То есть допросить меня.
Псаймон обошла вокруг меня, заложив руки за спину. Я стояла на месте и пыталась изобразить такое же каменное лицо, как у нее. Она не приказала мне убрать псайщит – интересно, почему?
Она знает, что дядя все записывает. Возможно, поэтому и не требует, чтобы я опустила псайщит. Но я чувствовала, что есть еще какое-то объяснение. Если я уберу защиту по ее приказу, то в записи это будет зафиксировано, и ей об этом известно. А мои признания без псайщита вроде как не считаются – ведь Дрейф запросто может заставить меня говорить то, что она хочет услышать.
Скорее всего, именно поэтому она и не пытается избавиться от моего псайщита.
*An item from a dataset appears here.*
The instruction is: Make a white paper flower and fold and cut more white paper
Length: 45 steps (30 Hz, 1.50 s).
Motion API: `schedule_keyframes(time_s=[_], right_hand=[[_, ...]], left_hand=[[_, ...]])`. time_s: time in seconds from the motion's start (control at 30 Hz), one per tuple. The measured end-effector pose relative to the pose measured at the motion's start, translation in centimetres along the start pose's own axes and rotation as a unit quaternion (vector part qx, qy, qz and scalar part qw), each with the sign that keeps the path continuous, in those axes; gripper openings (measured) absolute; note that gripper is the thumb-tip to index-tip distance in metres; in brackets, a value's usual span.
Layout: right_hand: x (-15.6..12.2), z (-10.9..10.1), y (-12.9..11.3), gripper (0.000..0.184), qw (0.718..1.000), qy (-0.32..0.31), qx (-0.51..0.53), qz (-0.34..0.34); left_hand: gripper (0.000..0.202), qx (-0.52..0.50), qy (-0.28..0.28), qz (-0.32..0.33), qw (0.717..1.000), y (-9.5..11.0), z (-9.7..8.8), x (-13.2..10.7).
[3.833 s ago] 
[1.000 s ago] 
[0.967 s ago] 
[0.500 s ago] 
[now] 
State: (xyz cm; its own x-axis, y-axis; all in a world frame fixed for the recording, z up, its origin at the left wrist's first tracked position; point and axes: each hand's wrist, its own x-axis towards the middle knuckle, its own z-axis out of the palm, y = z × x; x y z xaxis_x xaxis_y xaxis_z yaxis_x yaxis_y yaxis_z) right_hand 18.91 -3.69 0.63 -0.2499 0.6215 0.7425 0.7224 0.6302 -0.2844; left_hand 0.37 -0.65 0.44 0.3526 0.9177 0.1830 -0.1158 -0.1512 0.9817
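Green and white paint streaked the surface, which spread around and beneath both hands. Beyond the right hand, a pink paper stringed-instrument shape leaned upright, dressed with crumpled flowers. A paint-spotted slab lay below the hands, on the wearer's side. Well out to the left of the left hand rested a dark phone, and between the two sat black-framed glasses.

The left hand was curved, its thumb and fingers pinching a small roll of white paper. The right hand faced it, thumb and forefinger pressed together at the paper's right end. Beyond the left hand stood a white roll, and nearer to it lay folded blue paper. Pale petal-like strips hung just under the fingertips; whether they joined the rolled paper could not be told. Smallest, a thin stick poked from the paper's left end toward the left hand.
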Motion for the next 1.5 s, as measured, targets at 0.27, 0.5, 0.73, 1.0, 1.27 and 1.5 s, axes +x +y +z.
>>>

Куча народу недолюбливает Псаймонов. Чтение мыслей мало у кого вызовет доверие. Охотники все такие популярные, гламурные – а Псаймоны нет. И довольно большой процент населения подозревает, что Псаймоны легко и непринужденно залезают в мозги беззащитных цивов – может, законно, а может, и не очень.
– Как же получается, что каждый раз, как гибнет один из моих Псаймонов, ты оказываешься рядом? – прошипела Дрейф, пытаясь взять меня на испуг.
– Я единственная из Охотников в Элите, и вообще в штабе, кто несет дозор в этой части водостока, мэм, – подчеркнуто вежливо отчеканила я. – Их могла обнаружить только я. Не найди я их – они бы так и лежали там, пока их не унесло бы в следующую грозу.
Поразмыслите-ка об этом на досуге, Псаймон Дрейф.
– Это по моей просьбе, – как бы запоздало пояснил дядя. – Случилось несколько нападений на ремонтных рабочих. Чтобы решить проблему, обычным полицейским нарядам понадобилось бы прибегнуть к вооружениям, которые повредили бы саму систему канализации. Поскольку у Охотницы Рады стая из одиннадцати Гончих, я предположил, что она могла бы нести там дозор соло. Кроме того, она моя родственница, и я абсолютно уверен, что при необходимости она проявит должную сдержанность и не станет распространять слухи о происходящем в водостоке.